> _What to do_: Your task is to retype the lines from the opening of the material through the line that includes "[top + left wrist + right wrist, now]". Do not copy the pictures.

> _Supplied information_:
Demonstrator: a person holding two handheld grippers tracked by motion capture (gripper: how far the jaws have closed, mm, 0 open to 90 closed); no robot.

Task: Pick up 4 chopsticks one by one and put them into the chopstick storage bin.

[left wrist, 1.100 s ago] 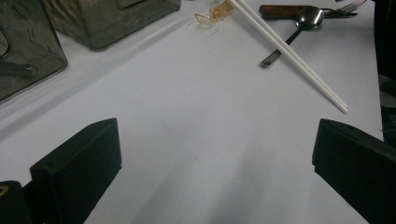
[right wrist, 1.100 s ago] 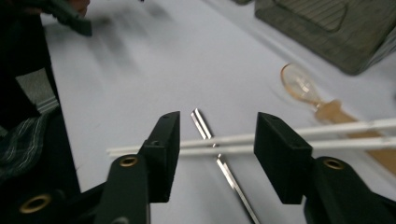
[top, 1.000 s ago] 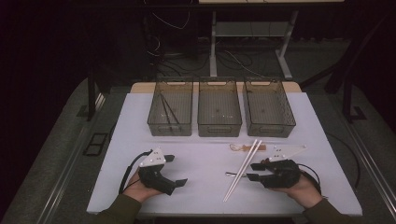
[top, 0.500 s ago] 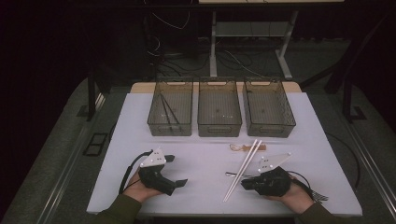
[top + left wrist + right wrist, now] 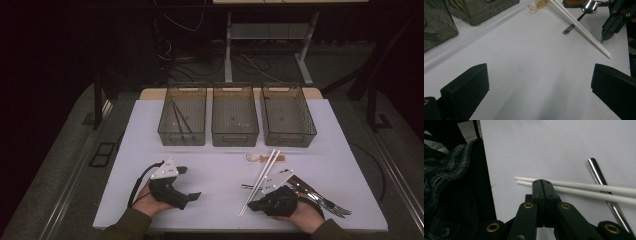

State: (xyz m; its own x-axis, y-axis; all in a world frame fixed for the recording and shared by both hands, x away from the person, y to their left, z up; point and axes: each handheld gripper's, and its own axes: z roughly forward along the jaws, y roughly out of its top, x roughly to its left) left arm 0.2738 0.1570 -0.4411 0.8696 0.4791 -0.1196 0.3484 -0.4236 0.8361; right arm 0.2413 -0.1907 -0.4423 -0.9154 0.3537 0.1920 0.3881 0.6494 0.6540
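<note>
One dark pair sits in the left bin [image 5: 182,116]; white chopsticks [image 5: 260,181] are loose on the table. My right gripper [image 5: 543,182], jaws pressed together and empty, touches them. Left gripper [image 5: 186,184] rests wide open.

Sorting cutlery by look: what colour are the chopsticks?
White chopsticks, clearest in the left gripper view.

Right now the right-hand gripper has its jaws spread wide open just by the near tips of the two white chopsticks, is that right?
Not quite. The right gripper is indeed at the near tips of the white chopsticks, but its jaws are pressed shut against each other, not spread wide. The right gripper view shows the two black jaws meeting with no gap, and nothing between them.
</note>
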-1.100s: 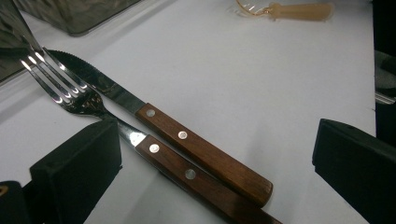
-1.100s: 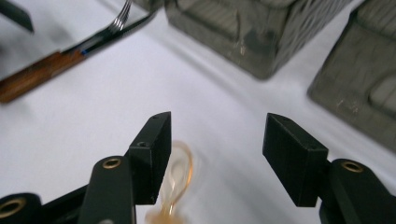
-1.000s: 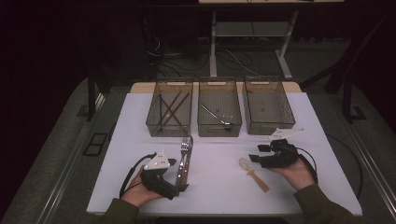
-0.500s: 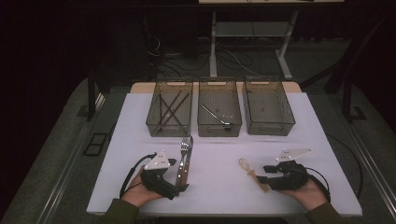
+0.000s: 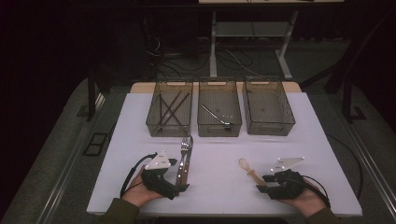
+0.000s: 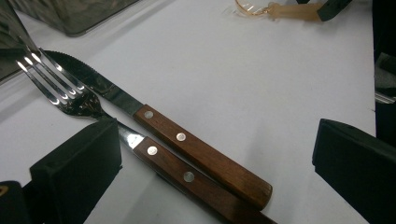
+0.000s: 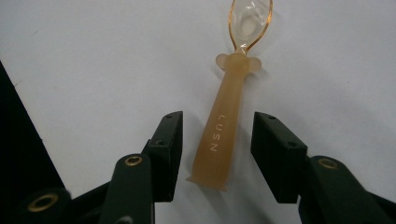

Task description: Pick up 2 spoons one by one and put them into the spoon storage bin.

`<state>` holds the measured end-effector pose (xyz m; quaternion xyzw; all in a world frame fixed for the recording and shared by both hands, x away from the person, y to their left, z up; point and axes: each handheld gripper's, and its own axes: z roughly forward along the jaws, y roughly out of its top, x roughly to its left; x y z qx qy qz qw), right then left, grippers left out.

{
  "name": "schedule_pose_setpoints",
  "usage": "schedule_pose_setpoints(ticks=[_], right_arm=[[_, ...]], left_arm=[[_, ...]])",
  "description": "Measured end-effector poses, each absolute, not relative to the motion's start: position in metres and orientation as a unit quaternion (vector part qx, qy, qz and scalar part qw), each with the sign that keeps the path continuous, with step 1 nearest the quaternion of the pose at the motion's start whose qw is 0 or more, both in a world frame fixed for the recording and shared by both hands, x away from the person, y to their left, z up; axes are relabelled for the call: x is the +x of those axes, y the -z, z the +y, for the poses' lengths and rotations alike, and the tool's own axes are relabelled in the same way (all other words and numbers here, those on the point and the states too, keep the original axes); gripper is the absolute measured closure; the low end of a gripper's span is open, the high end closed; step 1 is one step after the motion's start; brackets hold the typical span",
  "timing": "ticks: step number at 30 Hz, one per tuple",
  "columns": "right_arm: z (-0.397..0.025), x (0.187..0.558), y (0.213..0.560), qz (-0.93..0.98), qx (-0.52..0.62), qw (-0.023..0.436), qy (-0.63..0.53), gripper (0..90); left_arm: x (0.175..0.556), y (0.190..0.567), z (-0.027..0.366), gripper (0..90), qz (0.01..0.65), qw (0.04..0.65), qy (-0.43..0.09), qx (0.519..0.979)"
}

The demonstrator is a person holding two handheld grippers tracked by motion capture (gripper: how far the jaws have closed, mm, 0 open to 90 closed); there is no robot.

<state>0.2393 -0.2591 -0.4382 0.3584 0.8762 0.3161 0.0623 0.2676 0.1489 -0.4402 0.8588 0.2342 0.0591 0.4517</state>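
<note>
high view takes in the white bench (image 5: 299,140) first, with three clear bins lined up along its far edge: the left bin (image 5: 169,114) holds dark sticks, the middle bin (image 5: 219,113) holds a metal utensil, and the right bin (image 5: 268,111) looks bare. nearer the person, the left claw (image 5: 180,187) rests beside a fork (image 5: 184,156) and a knife (image 5: 187,161) that lie side by side and touching, both with wooden riveted handles; in the left gripper view that claw (image 6: 215,158) stands wide open around the two handles and grips neither. the right claw (image 5: 261,187) sits at the handle end of a small amber spoon (image 5: 250,171) lying flat on the bench with its clear bowl pointing toward the bins. in the right gripper view the right claw (image 7: 217,154) is partly open, one jaw on each side of the spoon (image 7: 224,135) handle, with a gap on both sides, so nothing is held yet. the step in hand looks like lining up to pick the spoon. the next move likely calls for closing squarely on the slim handle, then lifting it level toward a bin, probably the bare one.
</note>
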Motion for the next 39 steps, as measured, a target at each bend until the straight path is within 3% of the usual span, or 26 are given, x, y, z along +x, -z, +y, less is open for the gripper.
schedule_pose_setpoints(ticks=[10,25,39], right_arm=[[-0.251,0.236,0.439,0.893,0.336,0.092,-0.284,59.8],[-0.249,0.239,0.437,0.896,0.336,0.085,-0.277,73.0],[-0.252,0.245,0.435,0.892,0.345,0.072,-0.283,74.0]], left_arm=[[0.267,0.440,0.148,0.2,0.232,0.452,-0.059,0.859],[0.267,0.440,0.147,0.1,0.232,0.453,-0.058,0.859],[0.267,0.440,0.147,0.2,0.229,0.454,-0.057,0.859]])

> _Result of this task_:
Demonstrator: a person holding two handheld grippers tracked by motion capture (gripper: how far the jaws have closed, mm, 0 open to 90 closed); no robot.

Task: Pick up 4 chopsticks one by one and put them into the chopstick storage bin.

[left wrist, 1.100 s ago] 
[right wrist, 1.100 s ago] 
[top, 1.000 s ago] 
[top, 0.500 s ago] 
[top + left wrist + right wrist, now] 

This completes the response to the exercise.